• [WHAT THE EXERCISE ASKS]: Go through the data below and repeat it exactly, skipping each picture.

• [SOURCE DATA]:
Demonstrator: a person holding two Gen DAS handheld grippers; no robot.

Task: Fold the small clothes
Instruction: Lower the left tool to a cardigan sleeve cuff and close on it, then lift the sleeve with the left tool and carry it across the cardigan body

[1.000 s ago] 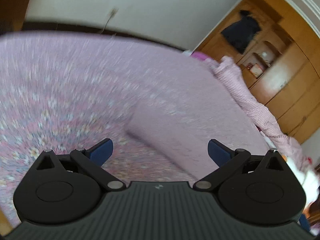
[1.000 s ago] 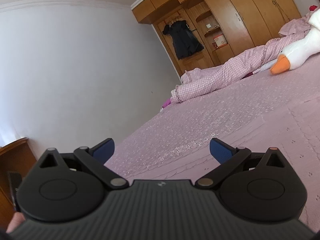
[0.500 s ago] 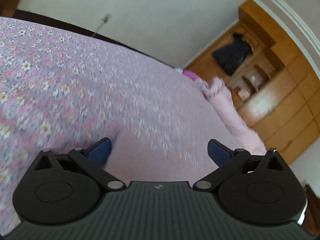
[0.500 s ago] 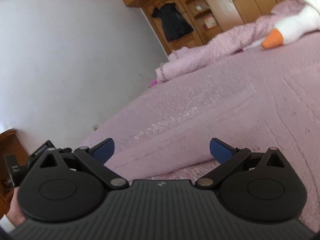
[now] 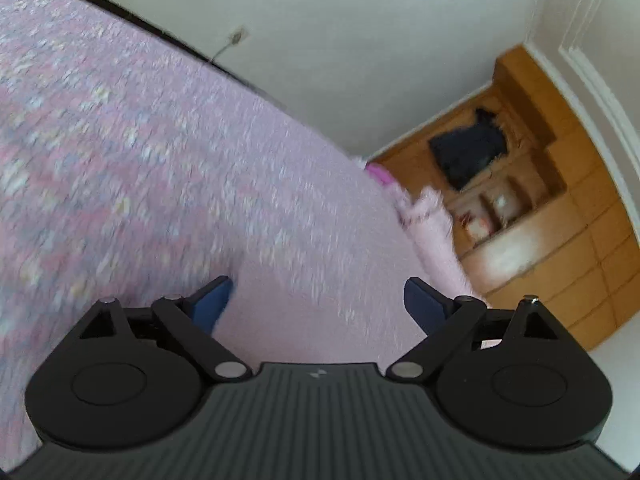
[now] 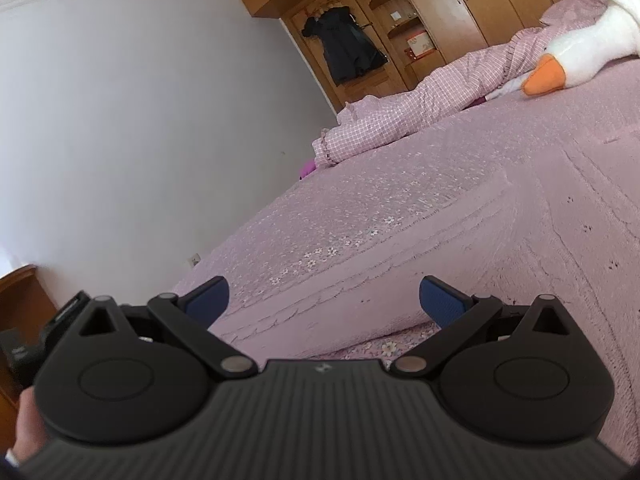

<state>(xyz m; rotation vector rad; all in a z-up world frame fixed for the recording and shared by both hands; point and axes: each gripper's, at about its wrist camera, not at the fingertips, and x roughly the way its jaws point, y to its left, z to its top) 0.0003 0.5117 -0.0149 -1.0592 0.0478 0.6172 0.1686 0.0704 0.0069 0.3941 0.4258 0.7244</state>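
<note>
Both tools gape wide, nothing gripped. The left tool [image 5: 318, 300] hovers over the blurred pink cloth [image 5: 320, 312] on the floral bed [image 5: 100, 140]. The right tool [image 6: 324, 300] sits low over it. Wardrobe shelves [image 6: 416, 46] hold a box; its contents are hidden.

This is a home bedroom: a bed [image 6: 400, 216] under a pink flowered bedspread, a rolled pink checked quilt [image 6: 432, 100] and a white plush goose [image 6: 580, 52] lying along it, and a wooden wardrobe [image 6: 460, 4] with a dark coat [image 6: 348, 52] hanging in its open niche.
</note>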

• [ANSWER SPACE]:
Demonstrator: a person holding two Gen DAS handheld grippers; no robot.

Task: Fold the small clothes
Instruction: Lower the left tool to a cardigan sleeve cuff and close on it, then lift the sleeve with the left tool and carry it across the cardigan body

[1.000 s ago] 
[1.000 s ago] 
[0.500 s ago] 
[0.500 s ago] 
[now] 
[now] 

<state>(xyz m; rotation vector rad; all in a z-up world frame fixed for the recording and shared by both hands; point and axes: each gripper's, at about its wrist camera, not at the fingertips, and x roughly the way its jaws point, y to its left, z to its top) 0.0003 0.5117 -0.0149 -1.0592 0.0478 0.6172 0.1686 0.0704 0.0069 0.3941 0.4258 0.7244</state>
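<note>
Both tools gape wide, nothing gripped. The left tool [image 5: 318, 300] hovers over the blurred pink cloth [image 5: 320, 312] on the floral bed [image 5: 100, 140]. The right tool [image 6: 324, 300] sits low over it. Wardrobe shelves [image 6: 416, 46] hold a box; its contents are hidden.

This is a home bedroom: a bed [image 6: 400, 216] under a pink flowered bedspread, a rolled pink checked quilt [image 6: 432, 100] and a white plush goose [image 6: 580, 52] lying along it, and a wooden wardrobe [image 6: 460, 4] with a dark coat [image 6: 348, 52] hanging in its open niche.
</note>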

Work on the exercise is complete.